Podnieca Cię przebieranie się za kobietę? Chciałbyś tego kiedyś spróbować? A może już próbowałeś? Masz swoje ciuszki, a pod męskimi dżinsami nosisz kobiece majteczki lub kolorowe rajstopki. To super! Natomiast jeśli kręci Cię ta praktyka jako coś poniżającego to hmmm nie dogadamy się. Jak pisałam w nie każda domina jest dla Ciebie  Mam swoją klauzulę sumienia i nie feminizuję W CELU PONIŻENIA. Mogę się mylić, możesz się nie zgodzić. Ale dla mnie jeśli kobieca zewnętrzność Cię poniża= kobieta jest gorsza. I to by zaburzało relację władzy, która jest niesamowicie ważna w dynamice domina/uległy. O której z pewnością jeszcze nieraz napiszę.

Nie ma jednego właściwego scenariusza na sesję z feminizacją. Wariantów jest setki. Od wykonywania tych samych praktyk jak na każdej innej sesji, przez sprzątanie czy wspólne picie herbaty i ploteczki. Robiłam też sesje publiczne z uległym w pełnej feminizacji z wyjściem na zakupy czy do fryzjera, kosmetyczki. Jest w czym wybierać. Ważne, jak na każdej innej sesji jest aby obie strony czuły się komfortowo z planowanym scenariuszem. W przypadku sesji publicznych staram się wybrać sprawdzone salony czy kawiarnie aby było tak jak ma być.

Uważa się, że sesja z feminizacją to chastity i strapon. I tak, takie sesje też robiłam. Ale nie jest to konieczne. Jeśli nie czujesz się komfortowo z praktykami analnymi, nie ma obowiązku wykonywania ich aby „być prawdziwą sissy”. Jeśli ktoś mówi inaczej, wyślij go do mnie ?

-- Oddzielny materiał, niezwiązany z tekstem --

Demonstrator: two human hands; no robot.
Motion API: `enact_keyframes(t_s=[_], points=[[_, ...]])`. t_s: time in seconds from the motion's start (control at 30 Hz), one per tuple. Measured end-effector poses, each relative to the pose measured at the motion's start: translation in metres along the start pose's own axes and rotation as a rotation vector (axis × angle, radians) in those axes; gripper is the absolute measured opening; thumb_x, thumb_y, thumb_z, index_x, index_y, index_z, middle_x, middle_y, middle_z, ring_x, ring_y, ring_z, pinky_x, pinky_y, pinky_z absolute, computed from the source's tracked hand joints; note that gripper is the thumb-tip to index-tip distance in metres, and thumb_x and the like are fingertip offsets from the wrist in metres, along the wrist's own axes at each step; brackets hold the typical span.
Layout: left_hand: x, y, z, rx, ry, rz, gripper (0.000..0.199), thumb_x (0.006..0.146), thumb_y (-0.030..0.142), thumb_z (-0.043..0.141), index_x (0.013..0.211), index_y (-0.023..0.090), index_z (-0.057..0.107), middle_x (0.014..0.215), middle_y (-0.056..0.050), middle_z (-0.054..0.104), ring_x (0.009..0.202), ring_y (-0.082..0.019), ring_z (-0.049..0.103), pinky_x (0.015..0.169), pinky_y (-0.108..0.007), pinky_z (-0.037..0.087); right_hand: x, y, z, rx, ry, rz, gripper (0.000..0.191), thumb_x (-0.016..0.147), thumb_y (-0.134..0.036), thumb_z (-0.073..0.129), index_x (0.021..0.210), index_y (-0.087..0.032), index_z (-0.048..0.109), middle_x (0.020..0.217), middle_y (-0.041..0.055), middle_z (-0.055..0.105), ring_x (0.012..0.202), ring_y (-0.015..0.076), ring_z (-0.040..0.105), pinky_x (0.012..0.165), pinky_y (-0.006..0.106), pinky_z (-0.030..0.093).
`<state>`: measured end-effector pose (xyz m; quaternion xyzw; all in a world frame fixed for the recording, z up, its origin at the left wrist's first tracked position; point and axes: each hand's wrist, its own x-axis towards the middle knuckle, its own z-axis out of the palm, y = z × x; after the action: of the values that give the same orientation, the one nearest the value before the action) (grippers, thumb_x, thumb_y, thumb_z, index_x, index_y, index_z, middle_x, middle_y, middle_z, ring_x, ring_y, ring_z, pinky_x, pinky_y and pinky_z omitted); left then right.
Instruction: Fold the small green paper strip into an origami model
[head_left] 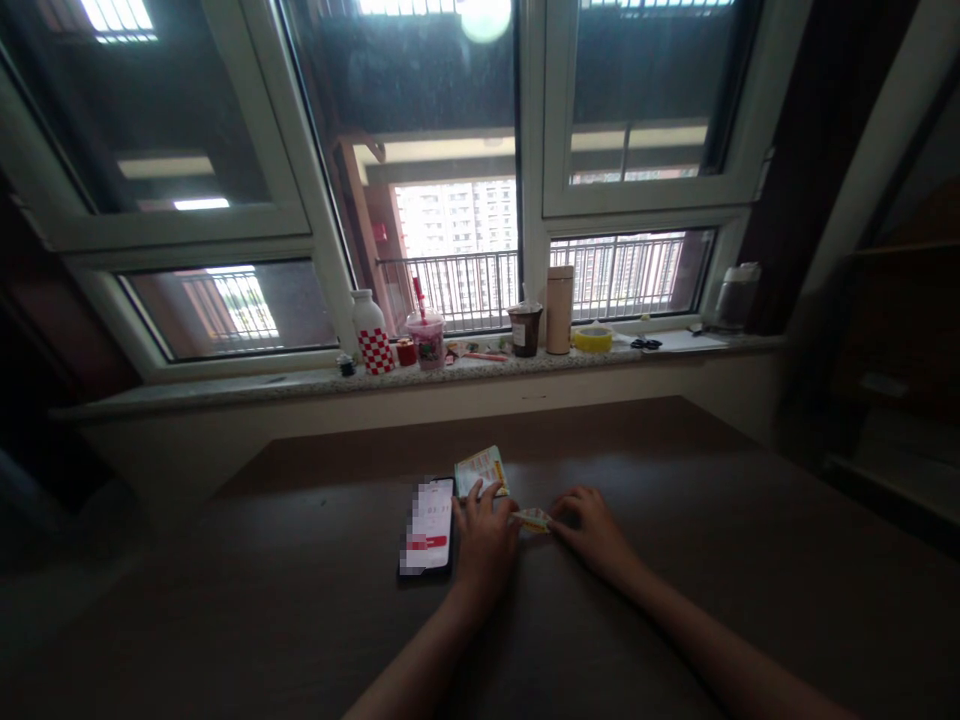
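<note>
Your R hand (589, 527) pinches one end of the slip (535, 521), L hand (486, 535) at the other, slip betw. them; can't tell L's grip. Go light, ends level, L clear of phone (431, 525) alongside & card (480, 470) beyond.

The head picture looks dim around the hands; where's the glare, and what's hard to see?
Head view: buildings outside the window glare nearly white; left hand, right hand and table are dim; pixel blocks hide part of the phone; print on the flat paper is unreadable.
</note>
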<state>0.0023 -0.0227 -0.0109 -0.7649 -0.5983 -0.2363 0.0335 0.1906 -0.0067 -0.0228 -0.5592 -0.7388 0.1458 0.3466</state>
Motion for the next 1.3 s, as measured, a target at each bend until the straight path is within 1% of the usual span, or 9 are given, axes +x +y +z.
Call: enact_keyframes(t_s=[0.17, 0.37, 0.5, 0.57, 0.8, 0.87, 1.0, 1.17, 1.3], points=[[0.001, -0.002, 0.004, -0.014, 0.011, -0.006, 0.035, 0.088, 0.031, 0.050, 0.122, 0.031, 0.056, 0.138, -0.005, 0.048, 0.135, -0.029, 0.030, 0.111, -0.060, 0.016, 0.002, 0.006, -0.003, -0.091, 0.072, 0.070, 0.005, 0.077, -0.023, 0.060, 0.072, -0.021, 0.062, 0.087, 0.0039, 0.064, 0.095, 0.0226, 0.053, 0.086, 0.033, 0.038], [-0.001, -0.002, 0.003, -0.008, -0.039, 0.013, 0.036, 0.089, 0.039, 0.049, 0.124, 0.039, 0.056, 0.143, -0.005, 0.042, 0.138, -0.032, 0.022, 0.109, -0.064, 0.012, 0.000, 0.003, -0.004, -0.143, 0.027, 0.009, 0.003, 0.076, -0.021, 0.062, 0.074, -0.021, 0.065, 0.091, 0.0046, 0.065, 0.100, 0.0231, 0.053, 0.090, 0.034, 0.036], [-0.003, 0.000, 0.002, -0.002, -0.063, 0.027, 0.033, 0.089, 0.044, 0.047, 0.120, 0.042, 0.059, 0.144, -0.004, 0.041, 0.138, -0.033, 0.023, 0.108, -0.066, 0.010, -0.001, -0.002, -0.005, -0.131, -0.016, -0.024, 0.006, 0.078, -0.023, 0.064, 0.079, -0.022, 0.070, 0.096, 0.0051, 0.066, 0.110, 0.0243, 0.050, 0.096, 0.035, 0.033], [-0.003, 0.000, 0.000, -0.004, -0.060, 0.047, 0.032, 0.089, 0.045, 0.047, 0.118, 0.042, 0.060, 0.144, -0.002, 0.041, 0.137, -0.033, 0.023, 0.108, -0.067, 0.009, -0.002, -0.004, -0.005, -0.133, -0.029, -0.033, 0.008, 0.078, -0.024, 0.064, 0.079, -0.023, 0.072, 0.094, 0.0049, 0.066, 0.108, 0.0243, 0.050, 0.097, 0.036, 0.033], [-0.005, 0.002, -0.006, -0.043, -0.116, 0.143, 0.031, 0.091, 0.048, 0.043, 0.116, 0.042, 0.060, 0.129, 0.005, 0.059, 0.135, -0.034, 0.028, 0.104, -0.073, -0.001, -0.006, -0.010, -0.003, -0.013, -0.092, -0.099, 0.014, 0.079, -0.027, 0.063, 0.071, -0.021, 0.073, 0.090, 0.0060, 0.067, 0.093, 0.0206, 0.056, 0.086, 0.031, 0.040], [-0.005, 0.001, -0.006, -0.060, -0.151, 0.151, 0.032, 0.091, 0.047, 0.042, 0.119, 0.043, 0.057, 0.128, 0.005, 0.060, 0.135, -0.034, 0.028, 0.103, -0.074, -0.003, -0.006, -0.009, -0.002, 0.052, -0.110, -0.133, 0.012, 0.080, -0.026, 0.062, 0.075, -0.021, 0.073, 0.090, 0.0056, 0.067, 0.093, 0.0199, 0.056, 0.086, 0.031, 0.041], [-0.004, 0.000, -0.004, -0.089, -0.203, 0.192, 0.035, 0.094, 0.045, 0.036, 0.126, 0.047, 0.050, 0.133, 0.006, 0.057, 0.138, -0.032, 0.026, 0.100, -0.076, -0.010, -0.004, -0.002, 0.000, 0.079, -0.038, -0.119, 0.018, 0.082, -0.019, 0.058, 0.093, -0.021, 0.072, 0.092, 0.0060, 0.064, 0.095, 0.0198, 0.054, 0.087, 0.031, 0.041], [-0.005, -0.001, 0.001, -0.079, -0.202, 0.198, 0.036, 0.094, 0.048, 0.032, 0.127, 0.049, 0.047, 0.138, 0.008, 0.051, 0.139, -0.032, 0.023, 0.100, -0.076, -0.011, 0.000, 0.011, 0.002, -0.027, -0.048, -0.085, 0.015, 0.076, -0.016, 0.066, 0.083, -0.024, 0.076, 0.095, 0.0068, 0.062, 0.098, 0.0225, 0.051, 0.090, 0.034, 0.040], [-0.006, -0.001, 0.006, -0.023, -0.160, 0.143, 0.037, 0.090, 0.055, 0.039, 0.124, 0.050, 0.051, 0.149, 0.006, 0.036, 0.140, -0.036, 0.017, 0.101, -0.075, -0.007, 0.000, 0.012, 0.003, -0.044, -0.060, -0.068, 0.010, 0.076, -0.024, 0.068, 0.082, -0.026, 0.076, 0.096, 0.0068, 0.061, 0.099, 0.0224, 0.050, 0.090, 0.034, 0.040]])
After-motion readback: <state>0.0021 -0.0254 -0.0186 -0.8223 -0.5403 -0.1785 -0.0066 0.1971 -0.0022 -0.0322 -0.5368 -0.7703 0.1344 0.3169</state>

Praktyki to jedno, ale tak samo jest z samą feminizacją. Jeden będzie chciał iść na całość, z butami, peruką i makijażem. Innemu wystarczą tylko pończoszki. I obie opcje są ok. Ja nigdy nie wymagam od uległych depilacji do sesji z feminizacją. Ale to osobista preferencja, bo UWIELBIAM OWŁOSIONE SISSY.